Cars manufacturers like Volkswagen are ditching the touchscreen for buttons

Volkswagen has resigned from the Federal Chamber of Automotive Industry's policymaking committee.

Volkswagen has resigned from the Federal Chamber of Automotive Industry's policymaking committee. Photo: AP

Volkswagen (VW) is joining other car manufacturers in bringing back physical buttons and dials in vehicles, although consumers can expect that touchscreen displays won’t totally disappear.

VW CEO Thomas Schafer recently said the change to touchscreen displays and removing physical buttons in their vehicles – like Tesla has done – “did a lot of damage” to the company’s brand, and newer vehicles will embrace atavistic design principles.

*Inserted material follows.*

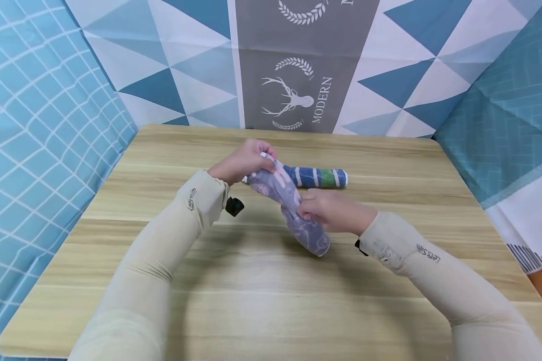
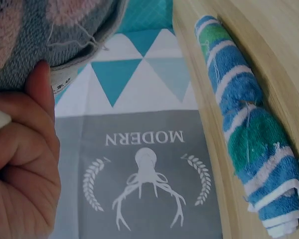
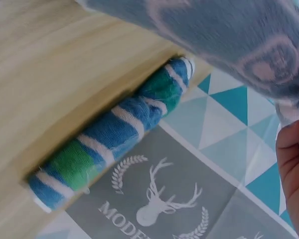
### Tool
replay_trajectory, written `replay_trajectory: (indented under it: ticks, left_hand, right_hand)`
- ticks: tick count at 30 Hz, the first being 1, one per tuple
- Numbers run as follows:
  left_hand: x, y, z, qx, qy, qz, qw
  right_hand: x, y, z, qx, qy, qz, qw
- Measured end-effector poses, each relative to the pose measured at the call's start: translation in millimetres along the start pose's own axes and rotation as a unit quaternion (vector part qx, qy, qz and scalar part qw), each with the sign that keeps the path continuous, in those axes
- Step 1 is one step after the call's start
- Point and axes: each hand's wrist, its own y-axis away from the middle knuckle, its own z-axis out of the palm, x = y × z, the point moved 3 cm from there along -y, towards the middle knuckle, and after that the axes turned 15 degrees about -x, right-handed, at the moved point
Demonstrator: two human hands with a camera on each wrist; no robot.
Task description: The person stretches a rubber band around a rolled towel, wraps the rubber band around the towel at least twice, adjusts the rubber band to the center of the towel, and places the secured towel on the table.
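Observation:
A small grey-purple terry towel (image 1: 308,234) with pink patches hangs slantwise between both hands above the table. My left hand (image 1: 244,161) pinches its upper end, thumb against the fabric; beside that thumb a white label (image 2: 62,82) shows in the left wrist view. Lower down, my right hand (image 1: 334,210) grips the towel's side with curled fingers, and the free end droops below it. Just behind lies a rolled towel (image 1: 327,178) with blue, green and white stripes, partly covered by the held one in the head view. Neither hand touches this roll.
The wooden table (image 1: 253,301) spreads under both arms. A patterned cloth backdrop (image 1: 198,50) with blue triangles and a grey deer panel stands at its far edge. On the left hangs a blue tiled-pattern sheet (image 1: 36,125). Another teal sheet (image 1: 515,110) borders the right side.

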Motion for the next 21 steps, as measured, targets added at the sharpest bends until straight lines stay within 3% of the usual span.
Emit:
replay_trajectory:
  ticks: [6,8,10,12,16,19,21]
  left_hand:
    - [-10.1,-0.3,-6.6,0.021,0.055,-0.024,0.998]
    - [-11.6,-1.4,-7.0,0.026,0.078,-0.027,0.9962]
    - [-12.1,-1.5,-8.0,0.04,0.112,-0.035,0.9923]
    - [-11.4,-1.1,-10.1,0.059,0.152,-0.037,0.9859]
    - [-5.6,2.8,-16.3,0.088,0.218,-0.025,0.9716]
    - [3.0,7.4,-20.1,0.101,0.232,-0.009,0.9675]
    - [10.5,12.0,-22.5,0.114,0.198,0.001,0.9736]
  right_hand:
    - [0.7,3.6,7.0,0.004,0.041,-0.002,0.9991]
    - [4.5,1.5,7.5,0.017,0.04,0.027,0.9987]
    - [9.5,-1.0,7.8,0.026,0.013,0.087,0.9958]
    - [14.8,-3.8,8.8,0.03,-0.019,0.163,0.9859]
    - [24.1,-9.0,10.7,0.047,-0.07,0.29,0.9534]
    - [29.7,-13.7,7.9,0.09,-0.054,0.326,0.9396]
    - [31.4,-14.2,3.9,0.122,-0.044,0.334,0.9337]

Andreas Mindt, VW’s design lead, told Autocar that future vehicles will have a “stable and likeable design”.

“Customers say a pure touchscreen is not enough and they expect physical switches and dials for important functions,” he said.

volkswagen beetle

Volkswagen’s head of design said the newer designs will be inspired by classic vehicles. Photo: Getty

Safety issues

Touchscreens in vehicles are a relatively new trend and their implementation coincided with the rise of smartphones, but studies have highlighted the safety risk of the technology.

A study from Sweden found older vehicles with buttons instead of a touchscreen were easier to use while travelling at speed, particularly when compared to vehicles with touchscreens that aren’t backlit.

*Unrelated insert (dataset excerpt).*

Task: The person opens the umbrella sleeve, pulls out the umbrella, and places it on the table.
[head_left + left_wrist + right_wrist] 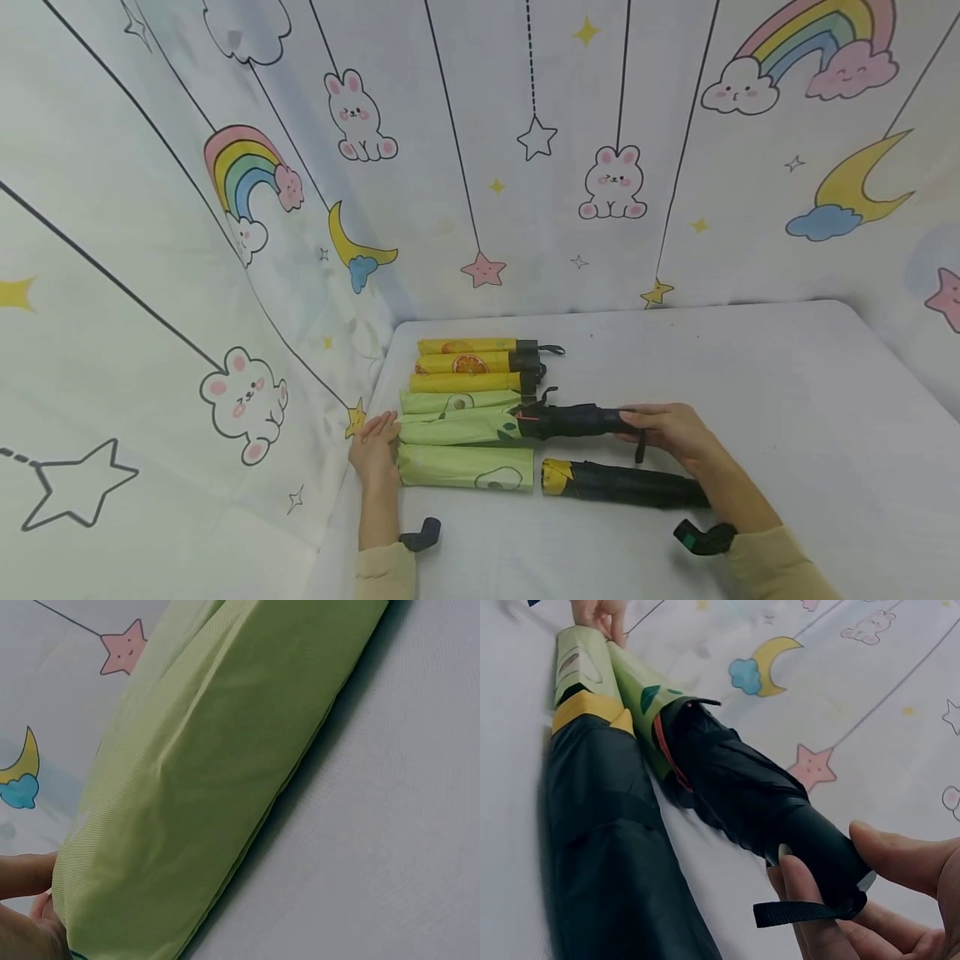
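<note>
My right hand (pixel 671 429) grips the handle of a black folding umbrella (pixel 573 421), its thumb and fingers around the handle end and a wrist strap (pixel 795 911) dangling there. The umbrella's other end is inside the mouth of a light green avocado-print umbrella sleeve (pixel 457 427). At that sleeve's far left end, my left hand (pixel 375 446) holds the tip between thumb and fingers. Nearer to me lies another green sleeve (pixel 450 464). In line with it, just right of its end, is a second black umbrella (pixel 630 485) with a yellow tip.
Behind the held umbrella lie a sleeved green umbrella (pixel 427 403) and several yellow orange-print umbrellas (pixel 446 382) in a row, black handles pointing right. The white table (pixel 750 367) meets a printed cloth backdrop (pixel 540 233) at the back and left.
</note>
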A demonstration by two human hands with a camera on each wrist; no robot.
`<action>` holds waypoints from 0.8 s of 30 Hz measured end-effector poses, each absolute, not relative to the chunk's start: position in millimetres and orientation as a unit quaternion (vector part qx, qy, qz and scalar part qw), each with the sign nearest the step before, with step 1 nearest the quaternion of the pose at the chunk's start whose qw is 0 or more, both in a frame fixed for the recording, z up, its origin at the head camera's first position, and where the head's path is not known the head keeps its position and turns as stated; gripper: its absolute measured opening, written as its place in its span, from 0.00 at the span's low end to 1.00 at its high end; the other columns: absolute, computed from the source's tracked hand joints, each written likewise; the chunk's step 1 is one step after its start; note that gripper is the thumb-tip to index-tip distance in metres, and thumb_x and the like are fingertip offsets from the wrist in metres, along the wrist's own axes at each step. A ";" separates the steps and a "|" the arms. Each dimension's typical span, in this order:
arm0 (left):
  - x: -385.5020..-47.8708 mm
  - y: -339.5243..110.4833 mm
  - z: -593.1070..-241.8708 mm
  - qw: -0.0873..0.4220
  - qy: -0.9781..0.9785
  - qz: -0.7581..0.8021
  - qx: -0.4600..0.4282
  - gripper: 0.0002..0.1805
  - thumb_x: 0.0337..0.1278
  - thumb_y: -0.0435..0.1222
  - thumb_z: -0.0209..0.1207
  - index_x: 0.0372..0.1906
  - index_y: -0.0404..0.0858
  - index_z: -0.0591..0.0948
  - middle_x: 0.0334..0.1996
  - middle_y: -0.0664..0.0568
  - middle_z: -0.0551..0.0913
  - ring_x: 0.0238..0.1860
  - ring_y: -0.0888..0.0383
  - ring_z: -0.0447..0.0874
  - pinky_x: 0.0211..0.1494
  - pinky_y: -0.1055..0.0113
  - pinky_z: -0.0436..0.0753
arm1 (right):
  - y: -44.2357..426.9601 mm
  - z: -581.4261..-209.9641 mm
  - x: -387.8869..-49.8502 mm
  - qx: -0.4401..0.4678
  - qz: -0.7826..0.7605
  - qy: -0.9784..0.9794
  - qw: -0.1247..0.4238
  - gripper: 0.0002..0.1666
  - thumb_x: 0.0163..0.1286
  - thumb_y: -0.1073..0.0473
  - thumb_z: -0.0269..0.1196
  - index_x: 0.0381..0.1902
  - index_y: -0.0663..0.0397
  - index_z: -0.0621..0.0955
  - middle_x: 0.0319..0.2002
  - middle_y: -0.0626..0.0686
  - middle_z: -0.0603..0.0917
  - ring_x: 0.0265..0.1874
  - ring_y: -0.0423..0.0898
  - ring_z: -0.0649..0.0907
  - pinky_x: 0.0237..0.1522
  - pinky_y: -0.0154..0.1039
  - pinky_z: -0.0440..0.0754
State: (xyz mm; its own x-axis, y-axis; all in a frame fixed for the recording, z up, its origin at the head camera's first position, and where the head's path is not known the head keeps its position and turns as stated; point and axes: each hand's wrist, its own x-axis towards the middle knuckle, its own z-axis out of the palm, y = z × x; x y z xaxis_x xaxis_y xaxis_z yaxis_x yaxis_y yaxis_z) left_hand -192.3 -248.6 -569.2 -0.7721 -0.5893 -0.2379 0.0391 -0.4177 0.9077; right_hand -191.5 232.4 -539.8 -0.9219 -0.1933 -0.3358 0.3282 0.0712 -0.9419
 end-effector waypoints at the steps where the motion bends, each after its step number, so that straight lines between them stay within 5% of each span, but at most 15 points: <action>1: -192.3 -248.9 -569.6 0.197 -0.502 -0.797 0.272 0.27 0.65 0.17 0.60 0.67 0.25 0.67 0.68 0.29 0.74 0.67 0.43 0.79 0.64 0.68 0.83 | 233.6 -539.7 -191.2 0.046 -0.680 0.707 0.191 0.40 0.72 0.50 0.71 0.69 0.75 0.73 0.68 0.67 0.77 0.53 0.53 0.89 0.74 0.62 0.70; 11: -193.6 -251.8 -571.2 0.187 -0.502 -0.796 0.282 0.29 0.67 0.19 0.60 0.69 0.26 0.66 0.69 0.30 0.73 0.68 0.44 0.79 0.65 0.68 0.82 | 246.6 -538.2 -186.6 0.044 -0.691 0.695 0.194 0.40 0.74 0.52 0.69 0.70 0.76 0.71 0.69 0.67 0.76 0.53 0.52 0.89 0.77 0.67 0.60; 18: -191.1 -250.6 -569.2 0.190 -0.505 -0.794 0.280 0.27 0.66 0.18 0.60 0.68 0.25 0.67 0.67 0.30 0.75 0.67 0.44 0.80 0.63 0.69 0.83 | 253.8 -536.8 -185.4 0.046 -0.679 0.708 0.188 0.40 0.73 0.50 0.70 0.70 0.76 0.72 0.67 0.64 0.78 0.53 0.52 0.89 0.72 0.54 0.75; 24: -190.8 -252.1 -566.8 0.174 -0.498 -0.802 0.280 0.29 0.66 0.16 0.59 0.69 0.23 0.65 0.68 0.29 0.73 0.69 0.41 0.77 0.66 0.65 0.82 | 258.3 -535.4 -184.2 0.044 -0.687 0.701 0.188 0.38 0.73 0.52 0.70 0.69 0.76 0.73 0.64 0.60 0.81 0.52 0.52 0.89 0.76 0.63 0.66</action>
State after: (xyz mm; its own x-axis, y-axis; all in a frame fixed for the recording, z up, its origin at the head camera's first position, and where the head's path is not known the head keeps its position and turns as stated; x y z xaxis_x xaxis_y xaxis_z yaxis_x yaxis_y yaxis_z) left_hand -190.8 -252.1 -566.8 -0.7821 -0.5585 -0.2764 0.0001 -0.4436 0.8962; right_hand -184.2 258.3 -535.4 -0.9256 -0.1959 -0.3239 0.3200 0.0523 -0.9460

The study’s authors highlighted that it was unlikely to change anytime soon, as automotive makers want their vehicles to be viewed as tech items.

Tesla has promoted its vehicles as a ‘touchscreen on wheels,’ and the everlasting march of advancement has led to larger and more pervasive screens in vehicles, which in turn has created further safety issues.

The AAA Foundation’s analysis discovered just 40 seconds of distraction while fiddling with a destination, infotainment or music leads to slower reaction times, and the US government blames distraction for about 10 per cent of annual traffic fatalities.

According to one study, the risk only increased for older drivers, who removed their eyes and attention from the roads for eight seconds longer than younger drivers.

“This is a design problem, not an age problem,” AAA’s director of traffic safety advocacy Jake Nelson said at the time.

“Designing systems to meet the safety and comfort needs of ageing drivers would benefit all of us today, and for years to come.”

The future

Matt Farah, a car reviewer, told Slate that while touchscreens are promoted as avant garde and a hallmark of minimalist design, in reality, they are the cheapest way to build an interior.

“The irony is that everyone basically accepts that it’s dangerous to use your phone while driving,” he said.

“Yet no one complains about what we’re doing instead, which is fundamentally using an iPad while driving.

“If you’re paying between $40,000 and $300,000 for a car, you’re getting an iPad built onto the dashboard.”

Volkswagen isn’t the only car manufacturer to start feeling out a return to buttons, although it is unlikely to become universal like it was in the past.

Porsche’s 2024 Cayenne luxury SUV is phasing out a touchscreen design and adding buttons back but still features a central screen in the vehicle.

At the launch of Hyundai Kona earlier this year, Hyundai’s head of design said new models are deliberately using buttons and dials for controls like hazard warnings and breaks because of safety concerns.

“For me, the safety-related buttons have to be a hard key,” Sang Yup Lee said.

“When you’re driving it’s hard to control it. This is why when it’s a hard key it’s easy to sense and feel it.”

Hyundai recall

Hyundai has adopted a hybrid approach in newer designs. Photo: Getty

He did, however, highlight that as cars become more autonomous – and potentially self-driving – physical dials and buttons are likely to be scaled back.

Nissan has implemented a fusion between analog and digital in some of its designs, where interfaces remain fixed in place for sound and air-conditioning.